Я покинул церковь в состоянии ума, весьма странном для дептфордского мальчишки – и вполне заурядном в действительности, как показал мой позднейший жизненный опыт. Мне казалось, что я не сделал ровно ничего плохого, разве что свалял дурака, запамятовав, какой дурной репутацией пользуются карты у баптистов. А что до историй из книжки про святых, это же были просто волшебные сказки на манер «Тысячи и одной ночи»; когда преподобный Эндрю Боуйер призывал нас, своих прихожан, изготовиться к грядущему Брачному Пиру Агнца, у меня зачастую мелькала мысль, что Библия и «Тысяча и одна ночь» имеют много общего – и совсем не в каком-нибудь глумливом смысле. Меня крайне уязвило, что Демпстер уравнял искусство фокуса с грязным ремеслом мошенников и карточных шулеров, в то время как мне оно казалось волшебным миром чудес, благородным, никому не приносящим вреда расширением пределов обыденной жизни. Блестящий, пленительный Париж моих смутных видений, Робер-Гуден, вызывающий восторг светского общества своими чудесами, – и все это смешал с грязью жалкий дептфордский священник, совершенно невежественный в подобных вопросах и ревниво ненавидящий все не сопоставимое с его жизнью, жизнью на пять с половиной сотен в год. Я стремился к лучшей жизни – и пал жертвой морального насилия, не смог ничего противопоставить убежденности Демпстера, что он прав, а ведь эта убежденность, дававшая ему власть надо мной, была чисто эмоциональной, не имела под собой никаких разумных оснований. Это было мое первое знакомство с эмоциональной силой общепринятой нравственности.

Вне себя от обиды, я пожелал Амасе Демпстеру плохого. Я знал, что так нельзя делать. Мои родители придерживались мнения, что все суеверия – чушь, плод невежества, однако делали из этого правила несколько исключений. В частности, они говорили, что опасно желать кому-нибудь плохого, такое пожелание обязательно обернется против тебя самого. И все же я пожелал Амасе Демпстеру плохого, я попросил кого-то – некоего Бога, который выслушает и поймет меня, – чтобы Демпстер горько пожалел, что разговаривал со мной подобным образом.

Он ничего не сказал моим родителям, да и мистеру Боуйеру вроде бы тоже. Я счел это молчание признаком слабости, как оно, возможно, и было. Теперь я старался не приближаться к Демпстеру, но регулярно видел его издали; раз от раза он все больше походил на человека, сломленного жизненными невзгодами. Он не согнулся, но сильно исхудал и стал окончательно похож на ненормального. Пола я видел только однажды; заметив меня, он с ревом бросился домой, мне было его очень жалко. А вот миссис Демпстер я встречал очень часто, она приобрела страсть к прогулкам и визитам и часами бродила от дома к дому – «таскалась», как выражались многие женщины, – навязывая хозяйкам пучки вялого ревеня, или подгнивший салат, или еще какую продукцию своего огорода (без моих рук огород Демпстеров пришел в полное запустение и ничего в нем толком не росло). Однако миссис Демпстер все время хотела кому-нибудь что-нибудь подарить и очень обижалась, когда соседки отвергали эти подношения. С ее лица не исчезало приветливое, но до ужаса не дептфордское выражение; она бродила бесцельно, куда глаза глядят, и порою умудрялась посетить какой-нибудь дом трижды за одно утро – к вящей досаде хозяйки, занятой на кухне, или стиркой, или еще чем.

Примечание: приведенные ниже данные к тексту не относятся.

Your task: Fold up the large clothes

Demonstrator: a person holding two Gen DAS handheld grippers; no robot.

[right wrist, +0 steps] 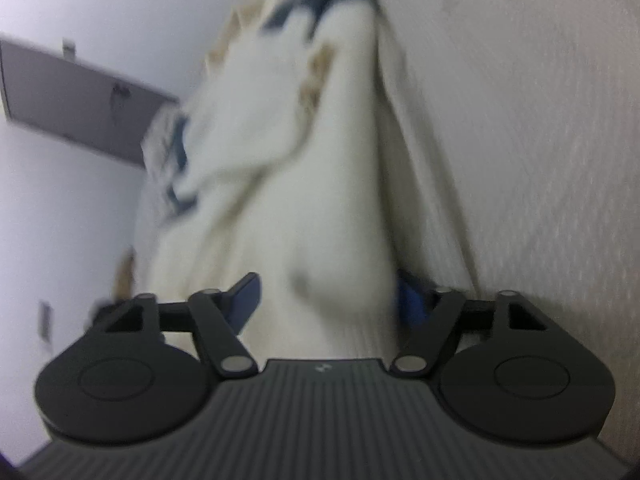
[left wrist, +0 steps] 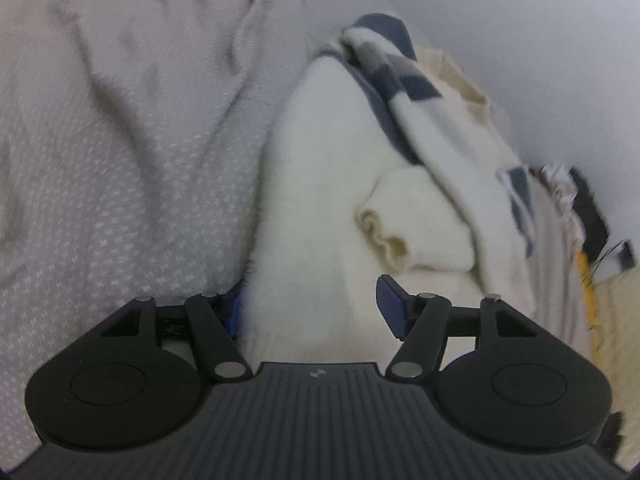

Я помню, как вела себя в подобных случаях моя мать. Никудышная актриса, она все-таки умудрялась изобразить, как она рада нежданному подарку и непременно навязывала дарительнице что-нибудь взамен, по преимуществу что-нибудь большое и нескоропортящееся. Она всегда помнила, что приносила миссис Демпстер в прошлый раз, и рассыпалась в благодарностях, говоря, как удачно это пригодилось, хотя обычно все тут же отправлялось на помойку.

– Эта бедняжка так любит делать подарки, – говорила она отцу, – и было бы просто нечестно ее обижать. Очень жаль, что люди, которым действительно есть что отдать, не берут с нее пример.